Alternatives would be close grained hardwoods such as beech or maple. The cheapest and most suitable alternative if you can find it is low grade sycamore. This is a very hard white coloured wood from the maple family which has blemishes in it which makes it unappealing for use in its natural state but excellent for painting.

The man to contact is George at Hoghton Timber in Higher Walton, Preston
http://www.chorleyonline.com/directory/bus.asp?i=441930

He normally has some in stock - if not he will certainly have an alternative he can recommend. 

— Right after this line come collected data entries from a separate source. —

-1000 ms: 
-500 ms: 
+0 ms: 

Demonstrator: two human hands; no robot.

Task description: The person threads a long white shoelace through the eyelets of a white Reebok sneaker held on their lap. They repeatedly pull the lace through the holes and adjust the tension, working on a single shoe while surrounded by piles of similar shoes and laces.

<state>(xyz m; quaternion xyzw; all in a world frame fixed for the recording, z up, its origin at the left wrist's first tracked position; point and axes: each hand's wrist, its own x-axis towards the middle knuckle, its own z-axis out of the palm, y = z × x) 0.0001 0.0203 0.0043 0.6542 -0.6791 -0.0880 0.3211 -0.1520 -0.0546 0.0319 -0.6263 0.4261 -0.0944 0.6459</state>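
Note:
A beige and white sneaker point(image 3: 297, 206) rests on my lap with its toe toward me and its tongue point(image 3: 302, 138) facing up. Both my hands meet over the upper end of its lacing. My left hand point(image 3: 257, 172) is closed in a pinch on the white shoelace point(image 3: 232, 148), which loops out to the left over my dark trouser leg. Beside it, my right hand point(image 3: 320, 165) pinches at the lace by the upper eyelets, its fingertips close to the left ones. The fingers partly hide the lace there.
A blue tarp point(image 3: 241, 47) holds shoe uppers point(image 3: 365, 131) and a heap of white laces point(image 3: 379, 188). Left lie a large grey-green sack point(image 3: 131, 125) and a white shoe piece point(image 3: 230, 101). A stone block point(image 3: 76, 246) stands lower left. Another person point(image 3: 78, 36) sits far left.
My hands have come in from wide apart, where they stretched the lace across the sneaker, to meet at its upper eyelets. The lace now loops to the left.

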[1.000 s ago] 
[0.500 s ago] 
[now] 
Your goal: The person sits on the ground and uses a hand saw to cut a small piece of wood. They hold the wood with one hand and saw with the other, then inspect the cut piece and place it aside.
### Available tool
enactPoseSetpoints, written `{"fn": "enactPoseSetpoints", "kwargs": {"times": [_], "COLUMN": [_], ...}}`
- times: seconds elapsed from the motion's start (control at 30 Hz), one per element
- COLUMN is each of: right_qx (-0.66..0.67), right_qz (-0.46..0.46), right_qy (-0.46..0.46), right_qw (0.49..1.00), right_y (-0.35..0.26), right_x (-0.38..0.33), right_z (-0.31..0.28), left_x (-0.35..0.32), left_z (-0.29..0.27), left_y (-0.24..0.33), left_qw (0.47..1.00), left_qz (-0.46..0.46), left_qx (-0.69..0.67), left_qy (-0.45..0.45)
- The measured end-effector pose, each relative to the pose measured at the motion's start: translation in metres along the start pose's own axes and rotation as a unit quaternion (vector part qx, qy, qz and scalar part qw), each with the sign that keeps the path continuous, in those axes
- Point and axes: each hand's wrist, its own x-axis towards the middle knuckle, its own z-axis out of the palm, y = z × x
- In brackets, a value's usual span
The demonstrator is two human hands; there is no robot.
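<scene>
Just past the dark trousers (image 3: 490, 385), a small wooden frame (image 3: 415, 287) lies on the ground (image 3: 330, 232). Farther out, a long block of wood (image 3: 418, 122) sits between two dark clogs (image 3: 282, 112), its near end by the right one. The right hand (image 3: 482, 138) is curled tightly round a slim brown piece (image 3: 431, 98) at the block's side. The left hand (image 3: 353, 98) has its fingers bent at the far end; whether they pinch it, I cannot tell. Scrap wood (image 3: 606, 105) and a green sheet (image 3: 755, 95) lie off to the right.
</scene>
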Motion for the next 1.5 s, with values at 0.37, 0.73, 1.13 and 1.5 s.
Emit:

He doesn't stock tulipwood, though! He thinks it's rubbish!


----------



## Richard Findley (13 May 2008)

Hi Darren,

Dan is quite right about most of what he says. Tulip is however nice to work and stable in use. "...soft as pine..." may not be entirely right, in my experience it is quite tough, more like Lime or Sycamore.

It tends to be a green colour which is perhaps not what most customers wish to see which is why it's usually used for base work or for painting. I had a commission a couple of years ago for a furniture maker who wanted some pilasters turning in Tulip with a Barley Twist. I think they came out well, and this is my experience with this wood, hence my above opinion,

Cheers,

Richard


----------



## BradNaylor (13 May 2008)

Richard Findley":28hpwrls said:


> Dan is quite right about most of what he says. Tulip is however nice to work and stable in use. "...soft as pine..." may not be entirely right, in my experience it is quite tough, more like Lime or Sycamore.



With respect Richard, I think you may be looking at this from a turner's perspective rather trhan a cabinetmaker's.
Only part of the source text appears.